Every waterfowler should experience duck and goose hunting in Canada. Even if a trip north only takes place once in a waterfowler’s career, it’s almost certain to be the hunt of a lifetime everyone dreams about.
The numbers simply don’t lie. With more than 75 percent of all the ducks and geese on the North American continent living in the prairie regions of southern Manitoba, Saskatchewan and Alberta, the amount of birds available to hunt is staggering. Just as staggering is another fact of hunting the prairie provinces: Hunting pressure across the region is so limited it is common to hunt a full week and never see another hunter or hear another shot fired in the field.
A dozen years ago, I was lured north, in part based on the reports of untapped waterfowling coming out of the pages of Wildfowl. I was also drawn north out of frustration at not being able to find consistent hunting opportunities in the Lower 48. At the time, I was hunting the Dakotas heavily, but with mixed success. Gaining hunting permission was increasingly tougher as landowners tied up properties in lease agreements.
Finally, my wife, Mari, and I decided to head north for our first Canadian waterfowl hunting adventure. We hunted with an outfitter in Manitoba, another outfitter in Saskatchewan and then freelanced in both regions. On the return trip, we hit our favorite haunts in North Dakota, and eventually headed home after a little more than two weeks of adventure.
From then on, the Canadian experience has become a permanent part of our annual waterfowl hunting plans. Not only did the hunting live up to the reputation, the people we have met across prairie Canada are amazingly gracious and hospitable.
The first couple of years, we continued to book with outfitters and also to freelance. In recent years, we’ve settled on hunting strictly freelance, moving from area to area doing our own scouting and then making contact with landowners to secure hunting permission. In more than 12 years of chasing web feet across the region, we have never been denied hunting permission by a landowner. There’s no special secret to our success at gaining access to private lands. On each and every hunt we take the time to find the landowner, ask politely for permission to hunt, treat the land as it if were our own while we’re there and leave it in better condition than we found it.
It’s important to understand that waterfowl hunters are providing a service to the typical farmer of the region. Controlling waterfowl numbers reduces crop damage and enables farmers to eek out a little more profit. At the same time, however, waterfowl hunters have an obligation to abide by conservation and also to treat the land with the utmost respect.

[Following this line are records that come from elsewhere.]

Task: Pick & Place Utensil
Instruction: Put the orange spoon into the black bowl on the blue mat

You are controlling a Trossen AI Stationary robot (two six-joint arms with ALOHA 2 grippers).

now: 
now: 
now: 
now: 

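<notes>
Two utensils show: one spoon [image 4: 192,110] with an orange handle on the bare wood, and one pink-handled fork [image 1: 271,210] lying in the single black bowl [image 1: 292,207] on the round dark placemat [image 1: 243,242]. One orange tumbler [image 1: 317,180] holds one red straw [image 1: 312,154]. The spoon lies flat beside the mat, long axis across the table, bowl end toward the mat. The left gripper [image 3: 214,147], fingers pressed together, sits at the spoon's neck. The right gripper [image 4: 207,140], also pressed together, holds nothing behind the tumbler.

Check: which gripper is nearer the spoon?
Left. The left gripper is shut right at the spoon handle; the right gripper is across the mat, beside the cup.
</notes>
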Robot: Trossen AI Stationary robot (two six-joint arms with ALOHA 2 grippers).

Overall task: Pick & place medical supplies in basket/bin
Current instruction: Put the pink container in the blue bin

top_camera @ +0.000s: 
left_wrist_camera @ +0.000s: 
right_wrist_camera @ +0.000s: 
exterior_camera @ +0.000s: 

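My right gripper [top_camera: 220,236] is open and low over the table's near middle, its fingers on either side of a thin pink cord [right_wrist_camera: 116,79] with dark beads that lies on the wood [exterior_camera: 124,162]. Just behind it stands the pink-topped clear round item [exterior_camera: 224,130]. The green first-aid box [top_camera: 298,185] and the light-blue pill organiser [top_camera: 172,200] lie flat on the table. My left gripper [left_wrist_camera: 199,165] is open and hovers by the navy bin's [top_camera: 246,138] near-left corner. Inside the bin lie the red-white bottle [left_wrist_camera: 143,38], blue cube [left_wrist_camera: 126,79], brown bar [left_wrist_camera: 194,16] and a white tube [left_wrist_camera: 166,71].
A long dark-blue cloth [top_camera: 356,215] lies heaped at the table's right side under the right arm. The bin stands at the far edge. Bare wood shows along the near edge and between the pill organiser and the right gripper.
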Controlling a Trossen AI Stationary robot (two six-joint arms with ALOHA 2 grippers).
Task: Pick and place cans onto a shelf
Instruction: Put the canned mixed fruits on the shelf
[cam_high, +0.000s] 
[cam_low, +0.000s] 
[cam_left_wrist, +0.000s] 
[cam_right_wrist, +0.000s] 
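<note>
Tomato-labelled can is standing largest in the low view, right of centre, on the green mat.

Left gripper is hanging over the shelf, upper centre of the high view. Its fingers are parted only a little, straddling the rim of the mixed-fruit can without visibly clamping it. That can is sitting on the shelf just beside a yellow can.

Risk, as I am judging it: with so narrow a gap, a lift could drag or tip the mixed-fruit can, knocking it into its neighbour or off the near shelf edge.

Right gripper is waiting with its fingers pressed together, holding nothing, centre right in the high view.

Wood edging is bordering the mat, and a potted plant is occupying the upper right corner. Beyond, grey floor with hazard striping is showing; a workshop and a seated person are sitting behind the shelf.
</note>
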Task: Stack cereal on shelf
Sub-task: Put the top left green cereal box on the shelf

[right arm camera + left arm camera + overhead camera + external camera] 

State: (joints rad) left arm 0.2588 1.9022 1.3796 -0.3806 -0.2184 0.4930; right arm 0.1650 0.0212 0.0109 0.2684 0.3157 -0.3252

Frankly, no other place in North America offers more birds and hunting access with less effort or cost than the prairie regions of Canada. It is amazing more hunters don’t make the pilgrimage north. The uncertainty and not knowing where to begin are without question big reasons why so many hunters hesitate to hunt in Canada.
Crossing the Border
Any way you slice it, crossing the border into a foreign country is a little scary. The key to making this necessary step of the journey as painless as possible is to know the rules and adhere to them strictly. The quickest way to have a problem at the border is to be dishonest with border agents or to show up at the border with a criminal record on file.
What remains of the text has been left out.